JEGEERRR dan jeglek batin ini tergoncang, teringat kembali bahwa bapak
merelakan sayur untuk ilmu. Namun sekarang ilmu malah diperjualbelikan. Sontak
aku pun kecewa dan marah, namun tidak bisa aku ungkapkan. Karena uang hasil
penjualan buku untuk biaya obat ibuku. “Ya Tuhan.” Malam itu dan esoknya hidup
seperti hampa tanpa buku. Tidak ada kosakata baru dan review ilmu baru.
Ide pun
muncul saat tengah malam aku terbangun dan keluar rumah menatap langit. Langit
begitu indah untuk dilewatkan. Berbagai macam ciptaan Tuhan yang luar biasa.
Rasanya bagaimana aku bisa ke langit dan menembus batas.
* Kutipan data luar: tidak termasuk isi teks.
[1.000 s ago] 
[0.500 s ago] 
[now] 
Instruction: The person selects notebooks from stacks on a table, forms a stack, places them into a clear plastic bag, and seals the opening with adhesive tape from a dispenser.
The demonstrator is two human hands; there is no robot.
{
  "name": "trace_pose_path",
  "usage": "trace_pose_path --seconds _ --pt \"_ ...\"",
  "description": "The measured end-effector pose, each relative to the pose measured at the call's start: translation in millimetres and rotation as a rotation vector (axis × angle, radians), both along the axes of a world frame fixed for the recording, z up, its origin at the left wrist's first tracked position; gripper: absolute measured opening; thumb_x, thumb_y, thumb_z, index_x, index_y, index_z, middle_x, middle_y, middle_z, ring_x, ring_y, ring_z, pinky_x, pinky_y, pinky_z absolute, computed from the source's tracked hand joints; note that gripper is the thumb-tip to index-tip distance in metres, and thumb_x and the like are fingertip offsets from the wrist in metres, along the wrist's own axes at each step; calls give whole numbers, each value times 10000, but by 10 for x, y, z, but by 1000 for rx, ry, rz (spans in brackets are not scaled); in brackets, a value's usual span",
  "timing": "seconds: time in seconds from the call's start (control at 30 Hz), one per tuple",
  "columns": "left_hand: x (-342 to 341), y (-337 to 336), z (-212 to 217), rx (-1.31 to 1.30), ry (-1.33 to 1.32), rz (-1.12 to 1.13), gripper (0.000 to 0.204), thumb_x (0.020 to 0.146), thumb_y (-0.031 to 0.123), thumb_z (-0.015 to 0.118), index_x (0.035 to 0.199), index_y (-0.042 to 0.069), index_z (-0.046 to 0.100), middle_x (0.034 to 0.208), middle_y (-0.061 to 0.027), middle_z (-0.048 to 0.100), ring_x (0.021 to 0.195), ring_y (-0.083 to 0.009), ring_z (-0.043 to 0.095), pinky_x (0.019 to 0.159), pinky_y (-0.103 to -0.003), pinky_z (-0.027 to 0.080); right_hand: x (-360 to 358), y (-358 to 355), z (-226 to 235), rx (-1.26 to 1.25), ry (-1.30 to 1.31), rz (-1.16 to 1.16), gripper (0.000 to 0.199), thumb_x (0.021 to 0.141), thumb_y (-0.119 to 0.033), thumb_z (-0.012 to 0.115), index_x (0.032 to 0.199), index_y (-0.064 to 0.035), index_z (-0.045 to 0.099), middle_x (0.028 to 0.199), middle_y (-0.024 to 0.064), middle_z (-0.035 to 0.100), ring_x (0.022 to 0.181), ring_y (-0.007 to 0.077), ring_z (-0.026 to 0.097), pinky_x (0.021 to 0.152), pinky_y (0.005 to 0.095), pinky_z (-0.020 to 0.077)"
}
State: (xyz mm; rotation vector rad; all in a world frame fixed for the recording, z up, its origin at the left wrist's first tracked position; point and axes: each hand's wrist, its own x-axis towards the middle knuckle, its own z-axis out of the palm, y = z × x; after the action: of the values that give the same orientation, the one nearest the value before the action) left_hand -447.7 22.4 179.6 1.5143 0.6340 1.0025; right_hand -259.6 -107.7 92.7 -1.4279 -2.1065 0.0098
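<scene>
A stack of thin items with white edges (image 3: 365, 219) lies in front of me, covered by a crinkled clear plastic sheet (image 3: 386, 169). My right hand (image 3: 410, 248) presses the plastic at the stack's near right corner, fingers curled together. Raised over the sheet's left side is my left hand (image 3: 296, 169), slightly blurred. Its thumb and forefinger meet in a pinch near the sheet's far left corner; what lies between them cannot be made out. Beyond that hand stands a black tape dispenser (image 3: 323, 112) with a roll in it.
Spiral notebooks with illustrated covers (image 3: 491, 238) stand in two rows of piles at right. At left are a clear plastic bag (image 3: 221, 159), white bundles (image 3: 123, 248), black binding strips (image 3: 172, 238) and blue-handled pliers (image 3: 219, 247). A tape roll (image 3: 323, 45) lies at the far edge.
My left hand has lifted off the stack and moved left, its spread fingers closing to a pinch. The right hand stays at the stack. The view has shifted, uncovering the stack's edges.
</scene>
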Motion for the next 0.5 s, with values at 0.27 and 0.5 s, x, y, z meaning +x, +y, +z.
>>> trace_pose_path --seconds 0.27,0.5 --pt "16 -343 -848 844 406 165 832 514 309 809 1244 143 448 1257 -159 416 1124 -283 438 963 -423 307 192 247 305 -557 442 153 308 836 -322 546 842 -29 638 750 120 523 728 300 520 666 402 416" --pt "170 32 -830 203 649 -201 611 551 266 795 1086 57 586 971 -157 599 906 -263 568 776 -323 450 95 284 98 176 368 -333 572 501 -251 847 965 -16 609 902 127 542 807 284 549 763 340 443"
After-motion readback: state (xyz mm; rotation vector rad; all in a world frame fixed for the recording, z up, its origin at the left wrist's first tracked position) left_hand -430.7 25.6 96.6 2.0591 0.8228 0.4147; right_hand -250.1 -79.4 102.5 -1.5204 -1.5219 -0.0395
Enak rasanay jika
berandai terbang ke langit, bebas menembus keraguan dan ketakutan. “Nah
bagaimana jika aku menulis tentang langit dan menembus batas kemampuan?” ucapku
riang dan semangat. Setelah hampir 20 menir menatap langit sampai-sampai leher
pegal, aku pun tidur kembali.
Keesokan
harinya , matahari bersinar sejuk dan tidak panas. Aku pun bersiap-siap menuju
sekolahku. “Pak, bu aku pamit ke sekolah.” Ucapku sambil menyalami orang tuaku.
Baru beberapa langkah aku keluar rumah, tiba-tiba ibu kembali berteriak. Aku
pun langsung menuju sumber lokasi kejadian dan benar saja ibu terjatuh kembali.
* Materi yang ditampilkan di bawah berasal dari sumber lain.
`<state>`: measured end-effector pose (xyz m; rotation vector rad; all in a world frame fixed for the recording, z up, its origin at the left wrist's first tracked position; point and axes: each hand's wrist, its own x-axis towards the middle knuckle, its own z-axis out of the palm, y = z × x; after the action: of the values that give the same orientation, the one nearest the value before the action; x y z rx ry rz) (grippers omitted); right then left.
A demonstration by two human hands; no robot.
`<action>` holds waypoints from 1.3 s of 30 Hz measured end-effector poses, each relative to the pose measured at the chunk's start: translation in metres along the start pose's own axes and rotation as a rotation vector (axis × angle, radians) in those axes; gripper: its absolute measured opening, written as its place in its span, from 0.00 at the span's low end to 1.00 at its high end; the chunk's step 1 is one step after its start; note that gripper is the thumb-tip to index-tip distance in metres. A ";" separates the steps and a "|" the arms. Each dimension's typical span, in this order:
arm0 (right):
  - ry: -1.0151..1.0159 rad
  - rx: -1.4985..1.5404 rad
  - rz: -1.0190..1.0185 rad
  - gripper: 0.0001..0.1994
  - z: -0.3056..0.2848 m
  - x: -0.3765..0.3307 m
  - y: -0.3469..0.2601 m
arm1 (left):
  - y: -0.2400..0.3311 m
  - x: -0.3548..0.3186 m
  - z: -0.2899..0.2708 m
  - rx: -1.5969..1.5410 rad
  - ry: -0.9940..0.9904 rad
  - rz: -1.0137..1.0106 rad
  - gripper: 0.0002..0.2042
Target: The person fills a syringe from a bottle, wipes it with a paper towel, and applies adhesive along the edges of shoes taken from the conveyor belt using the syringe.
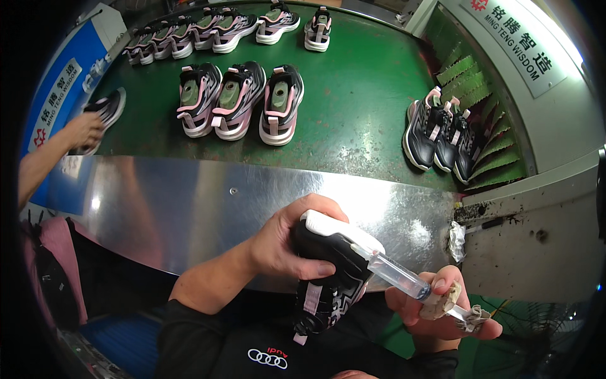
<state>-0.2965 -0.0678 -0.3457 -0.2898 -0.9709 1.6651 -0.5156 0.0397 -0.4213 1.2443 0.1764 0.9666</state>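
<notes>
Shoe (331, 271) is held off the steel table's near edge, sole up, long axis slanting toward the body. Left hand (287, 243) wraps its heel; right hand (442, 309) pinches a syringe (394, 273), tip touching the sole edge.

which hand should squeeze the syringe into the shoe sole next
Right. The right hand already holds the syringe, its tip at the sole of the shoe; the left hand grips the shoe.

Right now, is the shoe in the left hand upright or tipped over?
Tipped. The left hand holds the shoe with its white sole turned up and toward the belt, and the syringe in the right hand points at the sole edge.
</notes>
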 end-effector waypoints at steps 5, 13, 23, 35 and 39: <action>0.067 -0.009 0.032 0.49 0.002 0.000 0.002 | -0.004 0.003 -0.004 0.082 -0.015 0.032 0.29; -0.019 -0.052 -0.015 0.48 -0.007 0.000 0.006 | 0.001 0.001 -0.001 0.000 -0.005 0.000 0.26; -0.029 -0.032 -0.079 0.48 -0.014 -0.008 0.010 | 0.000 0.001 -0.004 -0.105 0.116 -0.092 0.27; 0.024 -0.049 -0.123 0.51 -0.042 -0.033 0.028 | -0.005 0.005 -0.013 -0.190 0.309 -0.241 0.30; 0.067 -0.034 -0.068 0.53 -0.045 -0.045 0.030 | -0.009 0.009 -0.014 -0.155 0.345 -0.262 0.28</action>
<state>-0.2733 -0.0893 -0.4091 -0.3294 -0.9500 1.5689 -0.5140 0.0566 -0.4304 0.8811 0.5129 0.9399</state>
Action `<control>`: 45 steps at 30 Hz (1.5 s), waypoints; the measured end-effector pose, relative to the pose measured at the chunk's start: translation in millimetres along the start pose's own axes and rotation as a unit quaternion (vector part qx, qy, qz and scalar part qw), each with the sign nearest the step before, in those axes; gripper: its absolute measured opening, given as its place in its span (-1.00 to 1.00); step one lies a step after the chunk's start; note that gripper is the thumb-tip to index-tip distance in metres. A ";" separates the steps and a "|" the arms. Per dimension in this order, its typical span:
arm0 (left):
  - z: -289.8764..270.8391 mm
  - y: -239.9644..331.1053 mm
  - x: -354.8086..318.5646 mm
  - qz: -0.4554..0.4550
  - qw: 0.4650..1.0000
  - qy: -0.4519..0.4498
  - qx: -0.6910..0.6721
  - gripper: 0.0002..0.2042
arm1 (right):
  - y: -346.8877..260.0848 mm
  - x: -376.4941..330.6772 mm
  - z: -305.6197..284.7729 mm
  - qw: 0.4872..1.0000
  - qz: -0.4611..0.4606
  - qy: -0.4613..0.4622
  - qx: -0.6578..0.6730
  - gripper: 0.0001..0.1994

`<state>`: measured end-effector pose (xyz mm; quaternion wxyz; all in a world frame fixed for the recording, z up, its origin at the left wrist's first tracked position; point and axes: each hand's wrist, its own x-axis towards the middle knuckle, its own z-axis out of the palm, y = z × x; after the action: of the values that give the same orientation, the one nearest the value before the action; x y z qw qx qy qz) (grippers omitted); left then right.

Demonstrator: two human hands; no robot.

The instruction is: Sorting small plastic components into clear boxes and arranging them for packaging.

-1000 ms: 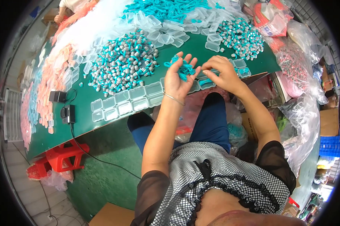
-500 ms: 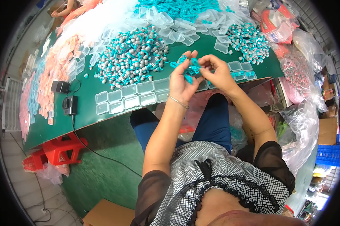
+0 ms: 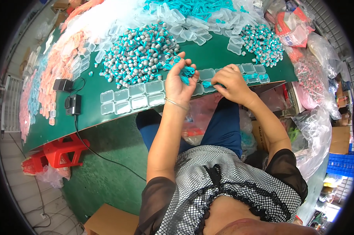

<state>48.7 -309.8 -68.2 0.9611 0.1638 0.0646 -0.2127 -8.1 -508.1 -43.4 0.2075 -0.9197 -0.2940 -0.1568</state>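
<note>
A bunch of teal looped cords (image 3: 187, 72) lies in my left hand (image 3: 177, 89), its fingers curled round it above the row of boxes. My right hand (image 3: 232, 86) is lower and to the right, over a transparent plastic box. Its fingertips are pinched on a small teal cord (image 3: 206, 84) at that box. Two rows of open transparent boxes (image 3: 138, 102) line the table's near edge. The boxes right of my right hand hold teal cords (image 3: 264, 77); those at the left hold nothing visible.
Beyond my hands lies a big heap of grey striped beads on teal cords (image 3: 139, 55). A smaller teal and white heap (image 3: 263, 45) is at the right. Loose boxes (image 3: 194, 25) and teal cords (image 3: 192, 8) cover the back. Black devices (image 3: 72, 105) stand left, a red stool (image 3: 65, 150) below.
My hands have moved apart. The left went slightly left with the teal cords; the right went down and right to a box with a small teal cord.
</note>
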 end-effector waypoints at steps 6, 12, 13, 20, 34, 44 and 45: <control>-1.7 -4.9 -1.3 -0.009 1.000 0.001 0.007 -0.67 | 0.4 0.1 -0.4 0.998 -0.043 -0.018 -0.037 -0.89; 4.9 -5.9 -6.1 -0.031 0.999 0.003 0.017 -0.67 | 2.4 4.1 -3.7 0.999 -0.036 -0.030 -0.018 -0.90; 6.8 -6.0 -7.4 -0.029 0.999 0.004 0.027 -0.69 | 0.2 8.7 -7.6 1.000 -0.013 -0.017 0.006 -0.90; 2.5 -11.1 -8.0 0.000 0.998 -0.023 0.063 -0.67 | -30.2 54.4 6.5 0.985 0.048 0.100 0.130 -0.86; -12.0 42.3 -24.6 0.057 0.998 0.027 0.021 -0.67 | -26.0 32.4 17.0 0.993 0.046 -0.019 0.105 -0.84; -12.0 42.8 -31.0 0.077 0.995 0.014 0.056 -0.64 | -32.3 27.9 29.3 1.000 -0.005 -0.006 -0.016 -0.84; -12.5 42.8 -31.0 0.076 0.995 0.015 0.054 -0.64 | -33.8 29.2 29.5 1.000 -0.005 -0.006 -0.015 -0.84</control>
<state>38.5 -256.9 -61.6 0.9632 0.2232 0.0549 -0.1393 -0.9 -455.1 -47.1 0.1908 -0.9222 -0.2978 -0.1565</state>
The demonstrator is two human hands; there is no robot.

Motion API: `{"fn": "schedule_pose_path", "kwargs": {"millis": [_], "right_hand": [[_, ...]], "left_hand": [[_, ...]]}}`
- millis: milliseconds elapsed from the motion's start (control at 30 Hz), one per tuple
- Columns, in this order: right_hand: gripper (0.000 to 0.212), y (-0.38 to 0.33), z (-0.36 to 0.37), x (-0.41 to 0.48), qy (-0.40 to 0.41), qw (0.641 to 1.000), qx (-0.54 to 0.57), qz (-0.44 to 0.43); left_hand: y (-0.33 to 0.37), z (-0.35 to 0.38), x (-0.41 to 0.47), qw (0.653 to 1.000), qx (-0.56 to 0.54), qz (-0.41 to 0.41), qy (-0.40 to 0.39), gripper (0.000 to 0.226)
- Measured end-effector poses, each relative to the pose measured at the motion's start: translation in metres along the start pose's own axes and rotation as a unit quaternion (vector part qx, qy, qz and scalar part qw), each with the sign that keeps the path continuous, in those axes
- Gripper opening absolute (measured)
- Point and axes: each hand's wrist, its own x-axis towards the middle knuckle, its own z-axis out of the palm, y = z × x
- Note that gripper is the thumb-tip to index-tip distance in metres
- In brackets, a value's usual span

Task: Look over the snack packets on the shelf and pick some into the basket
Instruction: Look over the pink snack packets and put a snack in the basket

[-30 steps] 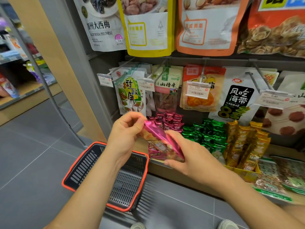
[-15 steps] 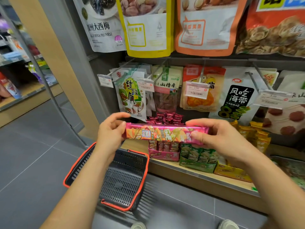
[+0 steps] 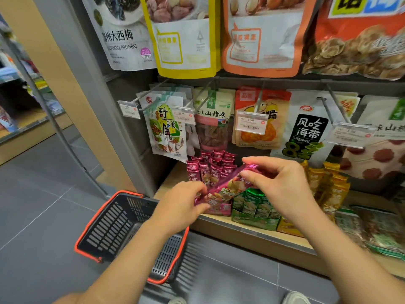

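The person holds one long pink snack packet (image 3: pixel 228 187) in front of the lowest shelf (image 3: pixel 252 234), a hand on each end. The left hand (image 3: pixel 186 205) pinches the lower end with curled fingers. The right hand (image 3: pixel 282 185) pinches the upper end between thumb and fingertips. This two-ended grip likely keeps the floppy wrapper stretched flat so its print can be read. The packet hangs just before the pink display box (image 3: pixel 210 170) of matching packets, with green packets (image 3: pixel 254 205) beside that box and yellow packets (image 3: pixel 328 185) further right. The black basket with its orange rim (image 3: pixel 87 234) sits on the floor below the left forearm, so a chosen packet need only be lowered a short way. Half a second earlier the packet was held level between the hands, its face turned up to the camera. Now it slants, with the left end dropped toward the basket and the right end raised. It is not yet in the basket.
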Motion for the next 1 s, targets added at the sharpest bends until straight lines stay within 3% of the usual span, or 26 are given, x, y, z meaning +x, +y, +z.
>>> {"fn": "schedule_pose_path", "kwargs": {"millis": [100,167,267,367,467,700,833,1000], "right_hand": [[0.030,-0.003,0.017,0.000,-0.025,0.999,-0.016,-0.020],[0.030,-0.002,0.026,0.004,-0.054,0.998,-0.028,-0.026],[0.018,0.000,0.024,0.019,-0.164,0.983,-0.078,-0.004],[0.015,0.010,0.017,0.044,-0.267,0.945,-0.187,0.006],[0.026,0.026,0.019,0.069,-0.244,0.929,-0.279,0.005],[0.032,0.066,0.060,0.109,-0.189,0.929,-0.318,0.021],[0.040,0.084,0.091,0.127,-0.217,0.903,-0.368,0.043],[0.035,0.106,0.112,0.131,-0.250,0.862,-0.435,0.069]], "left_hand": [[0.024,-0.005,0.006,0.991,-0.120,0.041,0.032,0.042],[0.032,-0.008,0.012,0.988,-0.142,0.046,0.046,0.043],[0.023,-0.012,0.018,0.986,-0.163,0.018,0.017,0.038],[0.006,-0.011,0.025,0.992,-0.125,0.017,-0.003,0.050],[-0.011,-0.006,0.040,0.992,-0.122,-0.005,0.014,0.046],[-0.042,0.033,0.072,0.990,-0.134,-0.029,0.022,0.048],[-0.053,0.061,0.076,0.993,-0.116,-0.030,0.011,0.049],[-0.069,0.084,0.073,0.992,-0.111,-0.035,-0.048,0.058]]}}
“Pak ibu kenapa nih?” tanyaku sambil terisak. Begitu miris melihat kondisi ibu
yang kembali jatuh.
Namun
keuangan keluarga sedang tidak normal mengahadapi cobaan ini. Terpaksa ibu
hanya dirawat dirumah saja dan bapak memanggil tukang urut untuk meminimalisir
cidera kaki ibu. Aku lihat bapak kembali bersedih melihat kondisi ibu. “Mengapa
bapak dulu tidak mampu mendapatkan pekerjaan yang layak? Apakah membaca buku
mampu menyelesaikan masalah ini.” Ucap bapakku.
Mendengar
perkataan beliau seperti tersambar petir di siang bolong. “Bagaimana mungkin
bapak berkata seperti itu? Tidak menghargai sebua ilmu.” Kataku dalam hati.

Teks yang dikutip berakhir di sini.